→ Task requirements
Every line of the data is to be transcribed without error.

→ Dataset excerpt
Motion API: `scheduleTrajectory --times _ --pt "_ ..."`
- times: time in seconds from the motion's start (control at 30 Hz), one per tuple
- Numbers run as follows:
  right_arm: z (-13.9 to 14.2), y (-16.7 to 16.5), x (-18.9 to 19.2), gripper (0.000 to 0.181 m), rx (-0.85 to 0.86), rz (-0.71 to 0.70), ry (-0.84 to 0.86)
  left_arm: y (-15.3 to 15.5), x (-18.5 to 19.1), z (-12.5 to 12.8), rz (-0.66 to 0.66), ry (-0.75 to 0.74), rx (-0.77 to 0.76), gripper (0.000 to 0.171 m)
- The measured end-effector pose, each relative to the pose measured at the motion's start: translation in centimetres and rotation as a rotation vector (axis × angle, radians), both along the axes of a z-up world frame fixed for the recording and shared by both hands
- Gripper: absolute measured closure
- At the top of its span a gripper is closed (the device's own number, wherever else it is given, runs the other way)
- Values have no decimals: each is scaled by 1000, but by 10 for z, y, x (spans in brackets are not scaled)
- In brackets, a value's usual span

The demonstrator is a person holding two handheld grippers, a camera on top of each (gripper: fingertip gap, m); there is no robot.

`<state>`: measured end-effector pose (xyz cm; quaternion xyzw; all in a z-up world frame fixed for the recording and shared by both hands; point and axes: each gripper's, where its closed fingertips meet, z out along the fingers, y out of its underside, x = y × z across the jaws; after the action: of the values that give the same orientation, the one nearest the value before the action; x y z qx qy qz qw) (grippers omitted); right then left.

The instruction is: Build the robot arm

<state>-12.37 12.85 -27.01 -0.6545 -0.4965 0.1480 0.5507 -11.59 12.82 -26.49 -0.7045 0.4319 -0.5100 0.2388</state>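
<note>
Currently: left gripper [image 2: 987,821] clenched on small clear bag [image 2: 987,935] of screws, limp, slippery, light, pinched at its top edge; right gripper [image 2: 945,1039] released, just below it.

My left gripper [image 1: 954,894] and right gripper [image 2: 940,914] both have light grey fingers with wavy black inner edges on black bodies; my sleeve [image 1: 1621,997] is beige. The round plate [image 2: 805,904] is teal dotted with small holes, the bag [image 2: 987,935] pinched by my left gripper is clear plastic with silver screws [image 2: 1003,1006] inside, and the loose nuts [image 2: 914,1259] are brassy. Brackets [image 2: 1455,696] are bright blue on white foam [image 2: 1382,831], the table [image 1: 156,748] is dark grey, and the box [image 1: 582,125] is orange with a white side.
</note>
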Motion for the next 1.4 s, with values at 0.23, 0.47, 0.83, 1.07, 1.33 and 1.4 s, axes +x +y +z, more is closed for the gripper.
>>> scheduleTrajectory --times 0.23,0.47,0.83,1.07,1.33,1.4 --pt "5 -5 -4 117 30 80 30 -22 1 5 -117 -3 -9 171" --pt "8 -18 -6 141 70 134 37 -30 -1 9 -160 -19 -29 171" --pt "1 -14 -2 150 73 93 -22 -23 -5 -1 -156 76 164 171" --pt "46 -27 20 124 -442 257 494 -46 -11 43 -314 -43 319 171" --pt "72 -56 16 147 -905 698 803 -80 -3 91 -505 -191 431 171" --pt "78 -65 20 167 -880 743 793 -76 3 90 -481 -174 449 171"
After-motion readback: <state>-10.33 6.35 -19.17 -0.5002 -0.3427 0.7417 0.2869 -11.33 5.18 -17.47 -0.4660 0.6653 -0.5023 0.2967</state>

→ Output for this task
Motion API: `scheduleTrajectory --times _ --pt "_ ..."`
- times: time in seconds from the motion's start (control at 30 Hz), one per tuple
- Numbers run as follows:
  right_arm: z (-13.9 to 14.2), y (-16.7 to 16.5), x (-18.9 to 19.2), gripper (0.000 to 0.181 m), rx (-0.85 to 0.86), rz (-0.71 to 0.70), ry (-0.84 to 0.86)
  left_arm: y (-15.3 to 15.5), x (-18.5 to 19.1), z (-12.5 to 12.8), rz (-0.66 to 0.66), ry (-0.75 to 0.74), rx (-0.77 to 0.76), gripper (0.000 to 0.171 m)
- The measured end-effector pose, each relative to the pose measured at the motion's start: translation in centimetres and rotation as a rotation vector (axis × angle, radians), both along the axes of a z-up world frame fixed for the recording and shared by both hands
- Gripper: absolute measured closure
- At the top of its span a gripper is closed (the device's own number, wherever else it is given, runs the other way)
- Values have no decimals: each is scaled by 1000, but by 10 for z, y, x (spans in brackets are not scaled)
- In brackets, a value's usual span

The demonstrator is a person holding two handheld grippers, a camera on top of each (gripper: fingertip gap, m); there is no robot.

`<state>`: measured end-effector pose (xyz cm; quaternion xyzw; all in a z-up world frame fixed for the recording and shared by both hands; point and axes: each gripper's, where its closed fingertips meet, z out along the fingers, y out of its underside, x = y × z across the jaws; after the action: of the values that give the same orientation, the one nearest the value before the action; x y z qx qy qz qw) (grippers omitted); right then left.

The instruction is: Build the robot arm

<state>-12.37 12.85 -27.01 -0.6545 -0.4965 0.1480 0.5507 -11.59 12.82 -26.49 -0.7045 0.4319 -0.5100 0.2388</state>
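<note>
Currently: left gripper [image 2: 987,821] clenched on small clear bag [image 2: 987,935] of screws, limp, slippery, light, pinched at its top edge; right gripper [image 2: 945,1039] released, just below it.

My left gripper [image 1: 954,894] and right gripper [image 2: 940,914] both have light grey fingers with wavy black inner edges on black bodies; my sleeve [image 1: 1621,997] is beige. The round plate [image 2: 805,904] is teal dotted with small holes, the bag [image 2: 987,935] pinched by my left gripper is clear plastic with silver screws [image 2: 1003,1006] inside, and the loose nuts [image 2: 914,1259] are brassy. Brackets [image 2: 1455,696] are bright blue on white foam [image 2: 1382,831], the table [image 1: 156,748] is dark grey, and the box [image 1: 582,125] is orange with a white side.
</note>
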Motion for the next 1.4 s, with values at 0.23, 0.47, 0.83, 1.07, 1.33 and 1.4 s, axes +x +y +z, more is closed for the gripper.
>>> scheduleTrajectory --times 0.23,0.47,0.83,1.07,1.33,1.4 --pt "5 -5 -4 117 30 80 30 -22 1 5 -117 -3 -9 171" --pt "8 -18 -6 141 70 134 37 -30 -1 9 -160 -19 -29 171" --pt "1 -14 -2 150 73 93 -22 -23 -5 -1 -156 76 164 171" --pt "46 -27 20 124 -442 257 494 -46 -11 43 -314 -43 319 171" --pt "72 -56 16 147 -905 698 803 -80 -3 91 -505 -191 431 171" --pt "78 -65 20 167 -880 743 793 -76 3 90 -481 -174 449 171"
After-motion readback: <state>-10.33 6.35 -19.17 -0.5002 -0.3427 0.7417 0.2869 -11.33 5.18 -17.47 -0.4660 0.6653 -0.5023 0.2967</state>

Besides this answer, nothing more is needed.